Un día de enero de 2024 estaba trotando en el gimnasio y escuché la promoción de la serie. Pensé en que a lo mejor ese podía ser un buen momento para mostrar de una vez por todas la cara real de Griselda, y publicarla al menos para dejar un testimonio, como un aporte que ayudara en la revisión del pasado más allá de lo que la industria del entretenimiento seguía fabulando. Diego Garzón, editor de Planeta, pareció haber leído mi mente pues ese día me escribió para preguntarme si acaso no tenía algo escrito sobre Griselda que pudiéramos reeditar.

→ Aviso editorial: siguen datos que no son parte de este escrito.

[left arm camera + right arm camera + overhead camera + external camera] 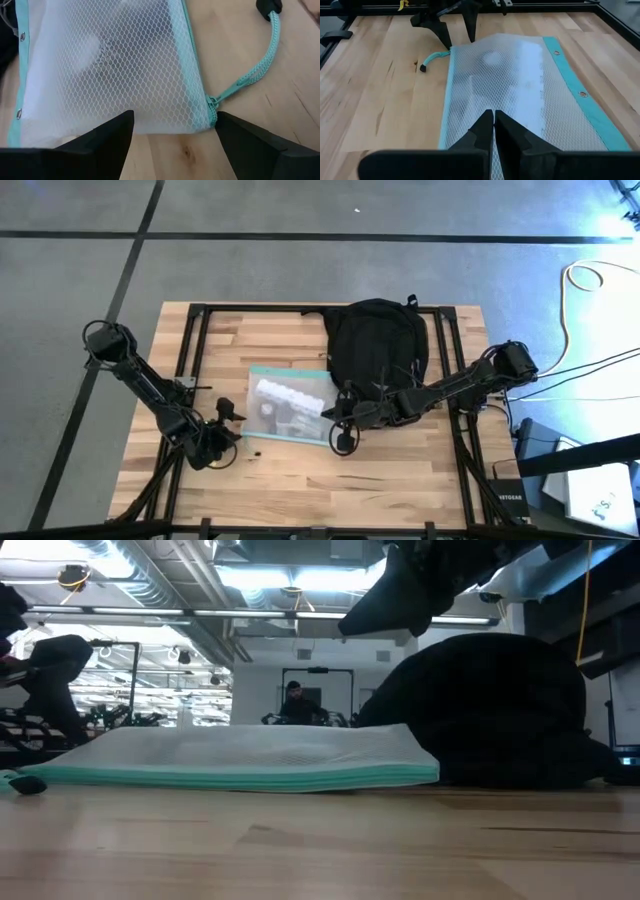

Busqué en cajas y en rincones insospechados hasta que hallé un disco duro refundido en una bolsa con fotos viejas de mi época de estudiante. Ahí estaban los archivos. Durante algunos días leí, releí, y edité el largo texto que había escrito ese otro yo de hace doce años y aquel otro de hace ocho mientras estuvo encerrado en un cuartico en Barcelona viendo por la ventana todos los días aterrizar palomas en el balcón de enfrente, en medio del invierno. Por momentos le agradecí a aquellas manos, que ya no son estas, por haber escrito con tanta furia y dedicación un libro que ahora parecía estar leyendo por primera vez como si no fuese mío. Me cuesta creer por momentos que haya pasado tantos años siguiéndole los pasos a una mujer que muchas veces me visitó en sueños, una señora que, a diferencia de lo que ella pensaba, estuvo lejos de ser la heroína que muestran en la televisión y de cuyo recuerdo quisiera deshacerme por fin con la publicación de estas páginas. Por la memoria de Johnny, por esa foto suya que sigue caminando detrás mío como un perro fiel, es que dejo a ustedes este relato, esta historia que considero real.
Bogotá, 25 de enero de 2024.
Este texto es el prefacio del libro Griselda (Editorial Planeta) de José Guarnizo, que será publicado en las próximas semanas.